* Exercise aim: Give the lines again word for word, beginning with the one containing "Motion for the" and ending with the last line of the material below.

* Stored data:
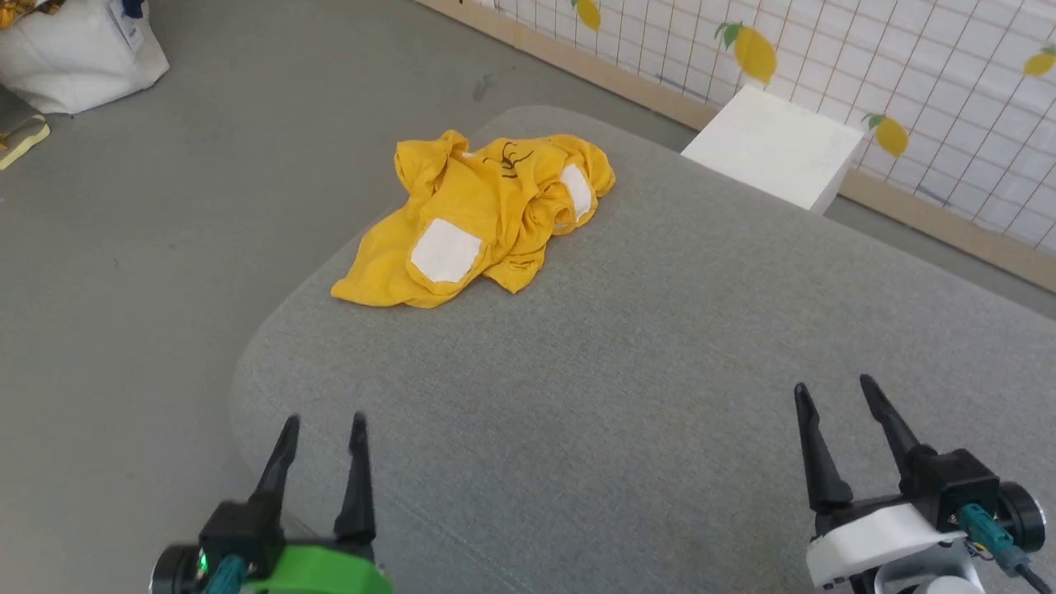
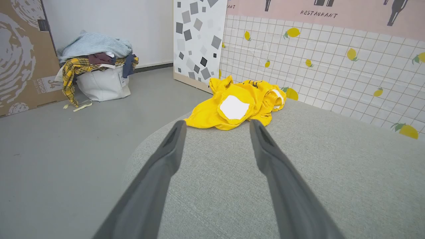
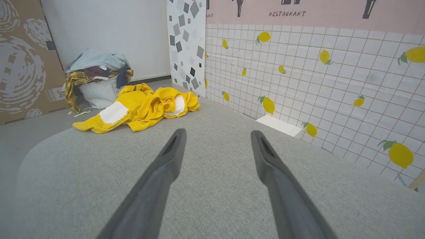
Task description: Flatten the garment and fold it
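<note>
The garment (image 1: 483, 219) is a bright yellow T-shirt, crumpled in a heap with white patches and some black print showing, at the far left corner of the grey padded surface (image 1: 660, 371). From the left wrist the garment (image 2: 237, 106) lies straight ahead beyond the fingers. From the right wrist the garment (image 3: 139, 108) sits ahead and to the left. My left gripper (image 1: 323, 422) is open near the surface's front left edge, well short of the shirt. At the lower right my right gripper (image 1: 833, 386) is open too, with nothing between its fingers.
A white box (image 1: 775, 144) stands against the lemon-tiled wall (image 1: 907, 74) at the back right. A white bag heaped with clothes (image 2: 98, 71) rests on the grey floor (image 1: 165, 206) to the left, next to a cardboard panel (image 2: 20, 56).
</note>
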Controlling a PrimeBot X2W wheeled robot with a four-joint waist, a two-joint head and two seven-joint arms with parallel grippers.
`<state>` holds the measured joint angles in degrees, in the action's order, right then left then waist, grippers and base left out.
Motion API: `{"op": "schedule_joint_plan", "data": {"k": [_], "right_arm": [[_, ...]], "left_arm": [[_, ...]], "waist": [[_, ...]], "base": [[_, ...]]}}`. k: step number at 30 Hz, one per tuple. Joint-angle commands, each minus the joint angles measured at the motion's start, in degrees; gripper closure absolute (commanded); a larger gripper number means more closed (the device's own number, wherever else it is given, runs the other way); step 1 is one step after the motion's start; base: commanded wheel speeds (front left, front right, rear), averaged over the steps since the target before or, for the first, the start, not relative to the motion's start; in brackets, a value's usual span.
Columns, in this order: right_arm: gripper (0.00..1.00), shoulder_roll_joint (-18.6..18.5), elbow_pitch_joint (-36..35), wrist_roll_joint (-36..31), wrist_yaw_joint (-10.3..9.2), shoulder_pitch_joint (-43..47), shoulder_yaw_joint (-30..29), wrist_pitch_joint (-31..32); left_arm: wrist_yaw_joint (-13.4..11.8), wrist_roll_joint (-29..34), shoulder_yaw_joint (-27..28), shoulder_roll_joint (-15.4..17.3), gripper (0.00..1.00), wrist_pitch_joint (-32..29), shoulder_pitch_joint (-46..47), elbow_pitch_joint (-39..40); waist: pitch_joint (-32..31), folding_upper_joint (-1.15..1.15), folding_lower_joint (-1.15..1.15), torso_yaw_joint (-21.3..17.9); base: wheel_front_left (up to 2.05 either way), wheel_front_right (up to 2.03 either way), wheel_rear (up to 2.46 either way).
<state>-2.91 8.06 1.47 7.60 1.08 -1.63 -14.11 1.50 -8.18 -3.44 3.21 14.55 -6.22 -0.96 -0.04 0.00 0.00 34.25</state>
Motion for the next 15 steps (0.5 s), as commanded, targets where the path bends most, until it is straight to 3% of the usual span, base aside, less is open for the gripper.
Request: {"op": "schedule_joint_plan", "data": {"k": [1, 7, 11, 15], "right_arm": [[0.0, 0.03, -0.98, -0.45, -0.11, -0.62, -0.17, 0.24], [0.0, 0.03, -6.55, -3.62, -0.11, -1.75, -0.75, 2.84], [0.0, -0.04, -11.81, -6.08, -0.11, -2.54, -0.72, 5.28], [0.0, -2.09, -18.53, -6.79, -0.11, -3.53, -0.54, 8.37]], "left_arm": [[0.84, -0.34, -0.63, -0.34, 0.0, 0.45, 2.55, 0.34], [3.87, 0.47, -3.39, 2.31, 0.0, -0.64, 15.13, -0.48], [4.8, 0.56, -5.3, 3.6, 0.0, -5.03, 25.79, -0.18], [5.54, -3.9, -4.84, 5.36, 0.0, -11.37, 39.99, -2.49]], "waist": [[1.56, 0.0, 0.0, -0.34], [6.89, 0.0, 0.0, -0.54], [11.59, 0.0, 0.0, -1.03], [17.4, 0.0, 0.0, -2.42]], "base": [[0.0, 0.0, 0.0], [0.0, 0.0, 0.0], [0.0, 0.0, 0.0], [0.0, 0.0, 0.0]]}}
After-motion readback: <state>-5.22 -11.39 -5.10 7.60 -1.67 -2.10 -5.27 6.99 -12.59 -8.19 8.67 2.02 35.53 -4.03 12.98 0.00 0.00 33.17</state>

* Exercise solution:
Motion for the next 15 steps (0.5 s), as commanded, targets where the path bends most, until it is straight to 3% of the usual span, base aside, less is open for the gripper.
Request: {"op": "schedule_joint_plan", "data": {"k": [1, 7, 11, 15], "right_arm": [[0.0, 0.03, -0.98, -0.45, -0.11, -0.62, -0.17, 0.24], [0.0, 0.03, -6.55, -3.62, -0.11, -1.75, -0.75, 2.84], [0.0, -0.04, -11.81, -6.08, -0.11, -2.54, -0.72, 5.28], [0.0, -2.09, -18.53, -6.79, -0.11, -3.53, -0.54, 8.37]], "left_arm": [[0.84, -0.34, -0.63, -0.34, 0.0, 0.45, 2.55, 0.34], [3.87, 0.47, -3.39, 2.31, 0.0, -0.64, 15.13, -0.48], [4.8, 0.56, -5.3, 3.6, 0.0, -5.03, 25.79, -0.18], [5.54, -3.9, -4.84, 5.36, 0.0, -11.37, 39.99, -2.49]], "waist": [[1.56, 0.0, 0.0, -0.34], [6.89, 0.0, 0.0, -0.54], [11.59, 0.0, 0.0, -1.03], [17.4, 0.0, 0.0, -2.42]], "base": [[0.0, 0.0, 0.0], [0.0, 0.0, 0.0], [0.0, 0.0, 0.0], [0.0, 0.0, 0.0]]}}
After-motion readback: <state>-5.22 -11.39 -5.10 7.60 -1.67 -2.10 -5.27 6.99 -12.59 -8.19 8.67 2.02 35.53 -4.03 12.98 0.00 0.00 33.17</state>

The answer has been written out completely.